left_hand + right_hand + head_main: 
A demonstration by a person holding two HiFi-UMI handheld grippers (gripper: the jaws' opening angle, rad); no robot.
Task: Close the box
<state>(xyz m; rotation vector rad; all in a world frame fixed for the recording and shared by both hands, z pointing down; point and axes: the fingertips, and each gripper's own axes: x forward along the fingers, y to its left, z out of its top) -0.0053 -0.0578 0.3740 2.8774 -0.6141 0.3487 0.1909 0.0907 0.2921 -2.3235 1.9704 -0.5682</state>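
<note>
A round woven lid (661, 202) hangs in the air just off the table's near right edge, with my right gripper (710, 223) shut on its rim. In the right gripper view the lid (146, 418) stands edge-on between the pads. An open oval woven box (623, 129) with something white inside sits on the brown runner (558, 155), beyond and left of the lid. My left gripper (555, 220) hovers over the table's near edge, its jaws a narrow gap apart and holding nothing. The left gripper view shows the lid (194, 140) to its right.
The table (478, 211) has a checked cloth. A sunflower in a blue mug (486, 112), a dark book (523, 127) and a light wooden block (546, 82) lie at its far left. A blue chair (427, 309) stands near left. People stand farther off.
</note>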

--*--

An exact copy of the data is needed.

left_hand + right_hand + head_main: 
A demonstration by a person holding two HiFi-UMI handheld grippers (gripper: the jaws' opening angle, rad); no robot.
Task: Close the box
<state>(xyz m; rotation vector rad; all in a world frame fixed for the recording and shared by both hands, z pointing down; point and axes: the fingertips, and each gripper's own axes: x forward along the fingers, y to its left, z out of its top) -0.0053 -0.0578 0.3740 2.8774 -0.6141 0.3487 0.1909 0.0907 0.2921 -2.3235 1.9704 -0.5682</state>
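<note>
A round woven lid (661, 202) hangs in the air just off the table's near right edge, with my right gripper (710, 223) shut on its rim. In the right gripper view the lid (146, 418) stands edge-on between the pads. An open oval woven box (623, 129) with something white inside sits on the brown runner (558, 155), beyond and left of the lid. My left gripper (555, 220) hovers over the table's near edge, its jaws a narrow gap apart and holding nothing. The left gripper view shows the lid (194, 140) to its right.
The table (478, 211) has a checked cloth. A sunflower in a blue mug (486, 112), a dark book (523, 127) and a light wooden block (546, 82) lie at its far left. A blue chair (427, 309) stands near left. People stand farther off.
</note>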

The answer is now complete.